Speech Recognition (Library)

This example shows you a practical ASR example using ESPnet as a command line interface and library.

See also

Author: Shigeki Karita

Installation

ESPnet depends on Kaldi ASR toolkit and Warp-CTC. This cell will take a few minutes.

[ ]:
# TODO(karita): put these lines in ./espnet/tools/setup_colab.sh
# OS setup
!sudo apt-get install bc tree
!cat /etc/os-release

# espnet setup
!git clone https://github.com/espnet/espnet
!cd espnet; pip install -e .
!mkdir espnet/tools/venv/bin; touch espnet/tools/venv/bin/activate

# warp ctc setup
!git clone https://github.com/espnet/warp-ctc -b pytorch-1.1
!cd warp-ctc && mkdir build && cd build && cmake .. && make -j4
!cd warp-ctc/pytorch_binding && python setup.py install

# kaldi setup
!cd ./espnet/tools; git clone https://github.com/kaldi-asr/kaldi
!echo "" > ./espnet/tools/kaldi/tools/extras/check_dependencies.sh # ignore check
!chmod +x ./espnet/tools/kaldi/tools/extras/check_dependencies.sh
!cd ./espnet/tools/kaldi/tools; make sph2pipe sclite
!rm -rf espnet/tools/kaldi/tools/python
![ ! -e ubuntu16-featbin.tar.gz ] && wget https://18-198329952-gh.circle-artifacts.com/0/home/circleci/repo/ubuntu16-featbin.tar.gz
!tar -xf ./ubuntu16-featbin.tar.gz
!cp featbin/* espnet/tools/kaldi/src/featbin/

ESPnet data preparation

You can use the end-to-end script run.sh for reproducing systems reported in espnet/egs/*/asr1/RESULTS.md.

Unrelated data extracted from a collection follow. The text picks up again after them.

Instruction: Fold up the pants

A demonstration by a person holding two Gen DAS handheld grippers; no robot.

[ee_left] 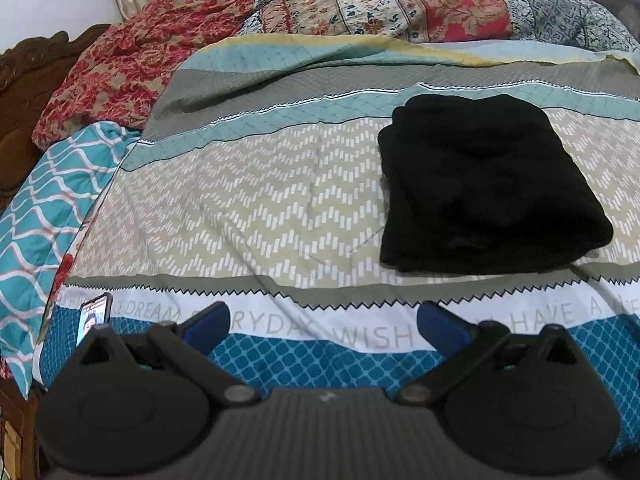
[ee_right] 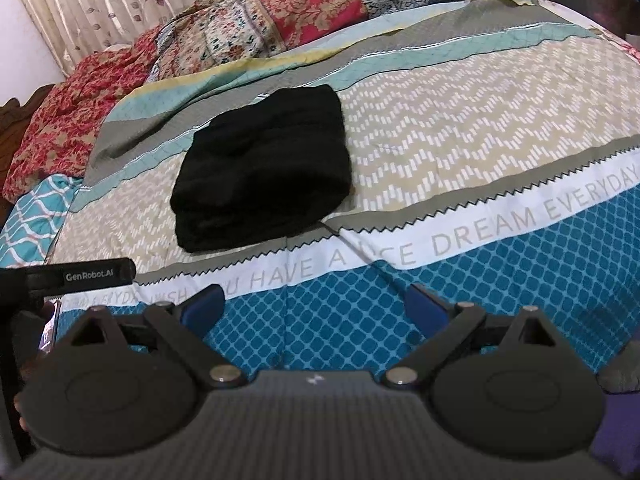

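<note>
The black pants [ee_left: 484, 184] lie folded into a compact square stack on the patterned bedspread [ee_left: 248, 200]. In the right wrist view the pants [ee_right: 264, 164] sit ahead and left of centre on the bedspread [ee_right: 460, 128]. My left gripper [ee_left: 322, 328] is open and empty, held back near the bed's front edge, well short of the pants. My right gripper [ee_right: 314, 308] is open and empty too, also well short of them. The left gripper's black body [ee_right: 76, 276] shows at the left edge of the right wrist view.
A phone [ee_left: 94, 318] with a lit screen lies on the bed at the near left. Rumpled red floral and patchwork quilts [ee_left: 360, 0] are piled along the far side. A teal patterned pillow [ee_left: 40, 208] and a dark wooden headboard [ee_left: 24, 80] are at the left.
</note>
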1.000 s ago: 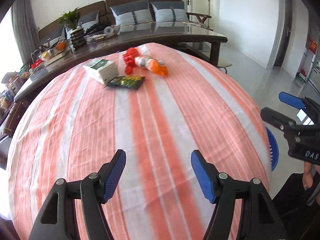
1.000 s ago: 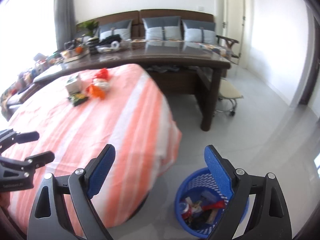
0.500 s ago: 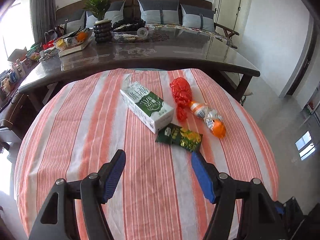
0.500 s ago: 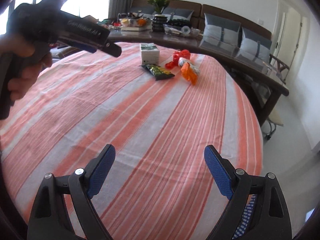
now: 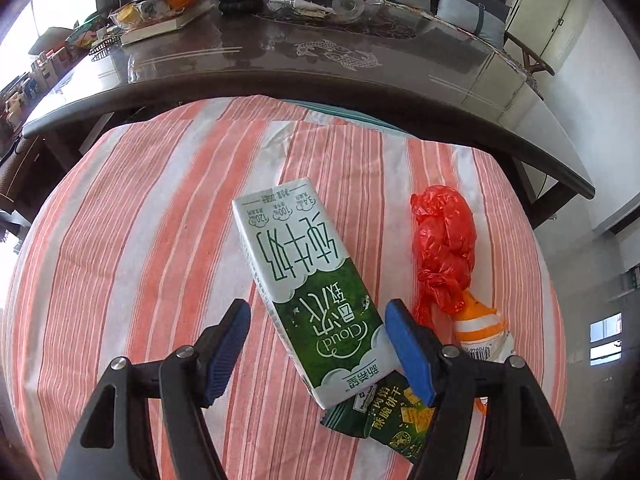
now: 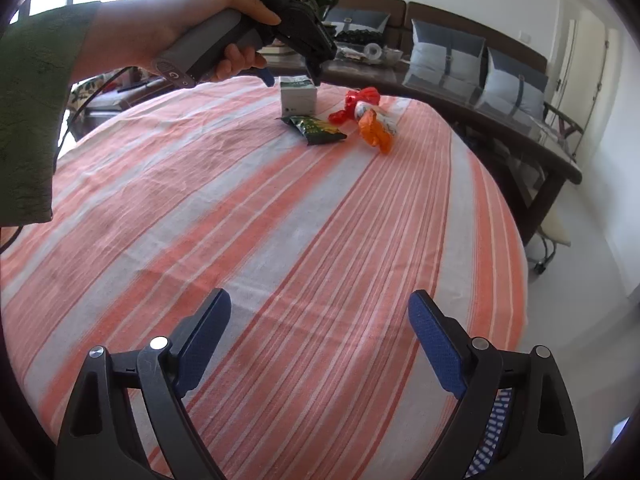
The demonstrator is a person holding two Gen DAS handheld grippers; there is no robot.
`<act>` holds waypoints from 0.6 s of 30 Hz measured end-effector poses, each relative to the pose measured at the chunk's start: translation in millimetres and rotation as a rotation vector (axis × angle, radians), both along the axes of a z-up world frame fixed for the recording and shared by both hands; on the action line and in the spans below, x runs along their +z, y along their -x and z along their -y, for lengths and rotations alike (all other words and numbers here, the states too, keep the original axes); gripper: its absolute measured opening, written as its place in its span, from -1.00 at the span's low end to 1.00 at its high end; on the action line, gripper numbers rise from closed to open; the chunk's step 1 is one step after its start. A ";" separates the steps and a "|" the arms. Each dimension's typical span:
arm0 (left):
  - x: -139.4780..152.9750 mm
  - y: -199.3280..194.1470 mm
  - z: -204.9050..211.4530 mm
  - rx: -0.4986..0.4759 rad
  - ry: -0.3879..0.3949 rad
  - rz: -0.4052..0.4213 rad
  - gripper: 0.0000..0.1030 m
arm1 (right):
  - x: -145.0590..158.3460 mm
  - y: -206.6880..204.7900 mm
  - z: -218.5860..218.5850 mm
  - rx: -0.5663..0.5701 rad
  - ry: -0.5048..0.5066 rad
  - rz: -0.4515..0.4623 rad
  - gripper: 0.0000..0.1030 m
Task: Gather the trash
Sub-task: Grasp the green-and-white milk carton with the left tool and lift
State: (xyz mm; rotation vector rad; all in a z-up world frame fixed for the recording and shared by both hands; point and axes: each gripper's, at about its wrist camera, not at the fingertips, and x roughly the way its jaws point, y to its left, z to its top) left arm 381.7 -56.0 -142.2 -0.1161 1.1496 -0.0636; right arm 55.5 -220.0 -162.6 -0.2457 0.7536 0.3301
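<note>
A green and white milk carton (image 5: 304, 280) lies flat on the striped tablecloth (image 5: 140, 240). My left gripper (image 5: 316, 312) points down over the carton's near end. Its jaws are opening with the carton between them, and a gap shows at the left pad (image 5: 226, 344). Beside the carton lie a green snack packet (image 5: 384, 416), a knotted red plastic bag (image 5: 444, 248) and an orange and white wrapper (image 5: 480, 332). In the right wrist view a hand holds the left gripper (image 6: 290, 78) above the carton (image 6: 298, 98). My right gripper (image 6: 320, 300) hangs open over bare cloth, holding nothing.
A long dark wooden table (image 5: 320, 52) with bowls, a book and clutter stands just behind the round table. A sofa with grey cushions (image 6: 444, 52) is behind it. A blue basket (image 6: 494, 436) shows at the floor by the table's near right edge.
My left gripper has travelled across the table to straddle the milk carton and its jaws have widened a little. My right gripper swung from over the blue basket to the tablecloth, then held still.
</note>
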 end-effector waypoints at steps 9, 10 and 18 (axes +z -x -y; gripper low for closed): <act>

Typically, we organize run.sh with several stages:

  1. Data download (if available)

  2. Kaldi-style data preparation

  3. Dump useful data for traning (e.g., JSON, HDF5, etc)

  4. Lanuage model training

  5. ASR model training

  6. Decoding and evaluation

For example, if you add --stop-stage 2, you can stop the script before neural network training.

[ ]:
!cd espnet/egs/an4/asr1; ./run.sh  --ngpu 1 --stop-stage 2

Kaldi-style directories

Always we organize each recipe placed in egs/xxx/asr1 in Kaldi way. For example, the important directories are:

  • conf/: kaldi configurations, e.g., speech feature

  • data/: almost raw data prepared by Kaldi

  • exp/: intermidiate files through experiments, e.g., log files, model parameters

  • fbank/: speech feature binary files, e.g., ark, scp

  • dump/: ESPnet meta data for tranining, e.g., json, hdf5

  • local/: corpus specific data preparation scripts

  • steps/, utils/: Kaldi’s helper scripts

[ ]:
!tree -L 1
!ls data/train
.
├── espnet
├── featbin
├── sample_data
├── ubuntu16-featbin.tar.gz
└── warp-ctc

4 directories, 1 file
ls: cannot access 'data/train': No such file or directory

ESPnet as a library

Here we use ESPnet as a library to create a simple Python snippet for speech recognition. ESPnet ‘s training script’asr_train.py has three parts:

  1. Load train/dev dataset

  2. Create minibatches

  3. Build neural networks

  4. Update neural networks by iterating datasets

Let’s implement these procedures from scratch!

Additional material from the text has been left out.